(Beginning of Supplied material)

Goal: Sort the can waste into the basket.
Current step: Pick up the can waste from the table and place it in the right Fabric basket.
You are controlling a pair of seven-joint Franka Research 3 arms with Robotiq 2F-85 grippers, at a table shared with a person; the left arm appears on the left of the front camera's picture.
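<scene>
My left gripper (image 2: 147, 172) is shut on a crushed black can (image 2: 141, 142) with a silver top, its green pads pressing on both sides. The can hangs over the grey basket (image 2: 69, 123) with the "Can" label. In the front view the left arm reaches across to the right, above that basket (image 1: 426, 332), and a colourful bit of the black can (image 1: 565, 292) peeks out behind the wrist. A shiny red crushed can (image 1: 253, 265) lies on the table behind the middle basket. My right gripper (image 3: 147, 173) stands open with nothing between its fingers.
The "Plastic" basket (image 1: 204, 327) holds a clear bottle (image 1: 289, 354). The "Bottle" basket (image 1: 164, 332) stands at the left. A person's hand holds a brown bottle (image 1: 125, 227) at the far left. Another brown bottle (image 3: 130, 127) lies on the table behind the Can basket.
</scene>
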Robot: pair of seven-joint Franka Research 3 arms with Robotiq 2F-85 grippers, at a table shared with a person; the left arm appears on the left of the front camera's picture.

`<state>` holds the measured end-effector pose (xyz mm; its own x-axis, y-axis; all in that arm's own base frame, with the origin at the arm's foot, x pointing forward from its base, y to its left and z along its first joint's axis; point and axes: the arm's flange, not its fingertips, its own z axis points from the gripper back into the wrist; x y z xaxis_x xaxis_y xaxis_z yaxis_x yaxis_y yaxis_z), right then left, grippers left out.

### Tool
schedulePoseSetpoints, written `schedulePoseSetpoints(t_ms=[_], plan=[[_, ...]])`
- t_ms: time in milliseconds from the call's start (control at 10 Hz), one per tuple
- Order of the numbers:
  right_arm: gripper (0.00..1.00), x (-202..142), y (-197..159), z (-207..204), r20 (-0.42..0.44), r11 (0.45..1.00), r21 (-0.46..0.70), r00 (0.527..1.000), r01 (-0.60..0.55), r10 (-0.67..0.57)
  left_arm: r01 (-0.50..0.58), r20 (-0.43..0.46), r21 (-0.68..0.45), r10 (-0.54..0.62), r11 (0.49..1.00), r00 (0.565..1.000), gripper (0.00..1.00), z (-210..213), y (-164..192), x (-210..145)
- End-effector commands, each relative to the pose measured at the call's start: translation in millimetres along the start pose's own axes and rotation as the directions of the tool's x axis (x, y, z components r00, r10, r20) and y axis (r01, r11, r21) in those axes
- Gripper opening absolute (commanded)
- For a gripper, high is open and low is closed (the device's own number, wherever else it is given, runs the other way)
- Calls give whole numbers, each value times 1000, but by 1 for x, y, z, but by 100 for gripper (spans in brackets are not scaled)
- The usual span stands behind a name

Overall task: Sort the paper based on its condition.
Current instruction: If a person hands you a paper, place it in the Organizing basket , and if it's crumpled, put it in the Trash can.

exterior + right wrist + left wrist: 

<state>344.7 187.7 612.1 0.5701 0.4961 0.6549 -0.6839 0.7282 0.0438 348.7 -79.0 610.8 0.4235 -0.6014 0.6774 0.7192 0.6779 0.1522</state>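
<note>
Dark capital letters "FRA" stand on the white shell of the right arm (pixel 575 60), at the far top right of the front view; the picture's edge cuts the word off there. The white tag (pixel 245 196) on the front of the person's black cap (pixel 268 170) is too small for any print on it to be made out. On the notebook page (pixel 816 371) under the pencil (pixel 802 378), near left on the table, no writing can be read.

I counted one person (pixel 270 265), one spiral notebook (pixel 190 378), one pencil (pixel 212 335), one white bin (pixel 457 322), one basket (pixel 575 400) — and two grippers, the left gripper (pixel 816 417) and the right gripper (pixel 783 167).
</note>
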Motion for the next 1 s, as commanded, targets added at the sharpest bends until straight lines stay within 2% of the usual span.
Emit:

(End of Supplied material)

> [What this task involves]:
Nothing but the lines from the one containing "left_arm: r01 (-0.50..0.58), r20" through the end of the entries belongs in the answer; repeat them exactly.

> [Solution for this problem]:
  left_arm: r01 (-0.50..0.58), r20 (-0.43..0.46), r21 (-0.68..0.45), r10 (-0.54..0.62), r11 (0.49..1.00), r00 (0.565..1.000), gripper (0.00..1.00), z (-210..213), y (-164..192), x (-210..145)
- End-effector commands, each relative to the pose measured at the call's start: translation in millimetres along the start pose's own axes and rotation as the directions of the tool's x axis (x, y, z components r00, r10, r20) and y axis (r01, r11, r21) in those axes
- Gripper opening absolute (commanded)
- For a gripper, high is open and low is closed (the device's own number, wherever else it is given, runs the other way)
- Calls give whole numbers, each value times 1000, but by 1 for x, y, z, but by 100 for gripper (spans in brackets are not scaled)
- The usual span stands behind a name

Overall task: Sort the paper based on its condition.
Current instruction: If a person hands you a paper, place it in the Organizing basket , and if it's crumpled, put it in the Trash can.

exterior + right wrist + left wrist: 

<state>344.7 187.7 612.1 0.5701 0.4961 0.6549 -0.6839 0.7282 0.0438 348.7 -79.0 610.8 0.4235 -0.6014 0.6774 0.7192 0.6779 0.1522</state>
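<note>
Dark capital letters "FRA" stand on the white shell of the right arm (pixel 575 60), at the far top right of the front view; the picture's edge cuts the word off there. The white tag (pixel 245 196) on the front of the person's black cap (pixel 268 170) is too small for any print on it to be made out. On the notebook page (pixel 816 371) under the pencil (pixel 802 378), near left on the table, no writing can be read.

I counted one person (pixel 270 265), one spiral notebook (pixel 190 378), one pencil (pixel 212 335), one white bin (pixel 457 322), one basket (pixel 575 400) — and two grippers, the left gripper (pixel 816 417) and the right gripper (pixel 783 167).
</note>
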Motion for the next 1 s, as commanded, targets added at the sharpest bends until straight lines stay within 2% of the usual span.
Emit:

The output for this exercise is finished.